Yani bu durum kitle sendikacılığının bir sonucu olarak popülist davranması beklenen sendikaları da tedirgin ediyordu.  Bakanlığın dün yayınladığı uzaktan eğitimi yüz yüze eğitime eşitleyerek ek ders ücreti ödeme genelgesi ise; Eğitim-Bir-Sen ve Türk Eğitim Sen Genel Başkanlarının anında tepkisiyle karşılaştı.

Eğitim-Bir-Sen Genel Başkanı Ali Yalçın: “MEB, EK Ders Ücretleri ile ilgili yazısında eğitim çalışanlarının beklentilerini/taleplerini karşılamaktan ziyade olağanüstülüğün yaşandığı bu süreci olağan mevzuatla geçiştirmeye çalışmış, çözüm yerine sorunu büyütmüş hak kayıplarına kapı aralamıştır.” derken,

Türk Eğitim Sen Genel Başkanı Talip Geylan: “MİLLİ EĞİTİM BAKANLIĞI ÖĞRETMENLERİMİZİN GELİR KAYBINA NEDEN OLAMAZ! Öğretmene sahip çıkmak da @tcmeb’in öncelikli sorumluluklarındandır. Bir kere şu gerçeği göreceğiz: Yüz yüze eğitimin yapıldığı normal koşulları, uzaktan eğitime mecbur kaldığımız bu döneme uygulayamazsınız.” açıklamasını yaptı.

Bu arada söz konusu Genelge uyarınca; adeta kamu vicdanı tatmin olsun diyerek, okulunda eğitim yapılmayan ortaokul ve lise danışman/rehber öğretmenlerine okulda bulunma zorunluluğu getirildi.

Aslında yapılması gereken Özgür Eğitim Sen Genel Başkanı Ali Aydın’ın ifadesiyle “Uzaktan eğitimde olağandışılığı olağanlaştırmaya çabalamaktan” ziyade mevcut duruma ilişkin gerekli yasal düzenlemeyi bir an önce yapıp hayata geçirmektir.

Bu tür; hayatın olağan akışının dışında cereyan eden durumlarda, uzaktan eğitimin nasıl ve hangi şartlarda yapılacağına ilişkin yasal mevzuat bir an önce düzenlenmelidir.

Bir öneri olarak tartışmaya açalım: Örneğin tüm öğretmenlere seminer döneminde olduğu gibi üzerlerinde bulunan ek ders yüküne bakmaksızın sabit bir ücret ödenmesi konuşulmalıdır.

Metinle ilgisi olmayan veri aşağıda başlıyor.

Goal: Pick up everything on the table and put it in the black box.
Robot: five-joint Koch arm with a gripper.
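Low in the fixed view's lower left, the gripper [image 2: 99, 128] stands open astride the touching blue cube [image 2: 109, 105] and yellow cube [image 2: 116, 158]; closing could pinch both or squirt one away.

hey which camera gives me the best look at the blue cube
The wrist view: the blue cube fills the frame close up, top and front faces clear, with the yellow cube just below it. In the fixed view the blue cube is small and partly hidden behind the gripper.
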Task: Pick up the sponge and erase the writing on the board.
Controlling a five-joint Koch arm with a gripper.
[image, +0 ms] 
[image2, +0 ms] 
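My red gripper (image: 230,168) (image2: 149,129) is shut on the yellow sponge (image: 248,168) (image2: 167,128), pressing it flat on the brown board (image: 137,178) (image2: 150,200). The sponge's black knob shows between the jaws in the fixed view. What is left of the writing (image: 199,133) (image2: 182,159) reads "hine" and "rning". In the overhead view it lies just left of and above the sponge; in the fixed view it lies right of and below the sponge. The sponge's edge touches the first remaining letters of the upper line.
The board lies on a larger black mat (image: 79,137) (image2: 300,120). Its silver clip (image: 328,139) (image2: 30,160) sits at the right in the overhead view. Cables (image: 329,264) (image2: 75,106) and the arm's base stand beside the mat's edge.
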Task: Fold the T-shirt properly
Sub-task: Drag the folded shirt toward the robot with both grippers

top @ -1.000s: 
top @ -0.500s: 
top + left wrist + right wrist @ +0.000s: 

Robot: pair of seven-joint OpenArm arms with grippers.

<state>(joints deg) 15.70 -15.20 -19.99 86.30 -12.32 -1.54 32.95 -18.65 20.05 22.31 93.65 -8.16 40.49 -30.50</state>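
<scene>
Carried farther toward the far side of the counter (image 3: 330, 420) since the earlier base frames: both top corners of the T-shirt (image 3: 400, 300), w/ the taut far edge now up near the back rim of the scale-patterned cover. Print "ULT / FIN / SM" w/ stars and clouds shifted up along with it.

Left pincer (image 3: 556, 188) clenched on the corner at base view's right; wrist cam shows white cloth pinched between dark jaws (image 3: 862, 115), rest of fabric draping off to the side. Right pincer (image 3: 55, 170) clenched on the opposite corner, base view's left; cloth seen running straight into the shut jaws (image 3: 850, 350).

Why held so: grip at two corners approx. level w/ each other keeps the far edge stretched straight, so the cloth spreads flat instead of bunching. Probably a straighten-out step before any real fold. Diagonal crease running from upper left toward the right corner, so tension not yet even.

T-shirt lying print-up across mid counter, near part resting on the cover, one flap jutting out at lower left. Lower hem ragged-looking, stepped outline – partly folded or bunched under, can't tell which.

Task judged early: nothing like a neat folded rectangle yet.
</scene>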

Diğer türlü; ders yapılmayan dönemde meslek öğretmeni 40 saat üzerinden ders ücreti alırken bir başka öğretmenin yine ders yapmamasına rağmen 6 saat ücreti alması garabeti yaşanır. Ya da şimdi olduğu gibi; uzaktan eğitim yapamayan meslek dersi öğretmeninin mağduriyeti veya üzerinde aylık karşılığı ders yükü bulunmayan halk eğitim öğretmeninin durumu gündem olur. Sendikaların da popülizmden uzak bir şekilde bir yandan üyelerinin haklarını korurken diğer yandan da ülke gerçeklerini göz ardı etmemesi beklenir. Sendikacıların kendi maaşları üzerindeki baskıyı atma çabası da bu süreci körükleyen bir başka neden olarak karşımıza çıkmakatadır.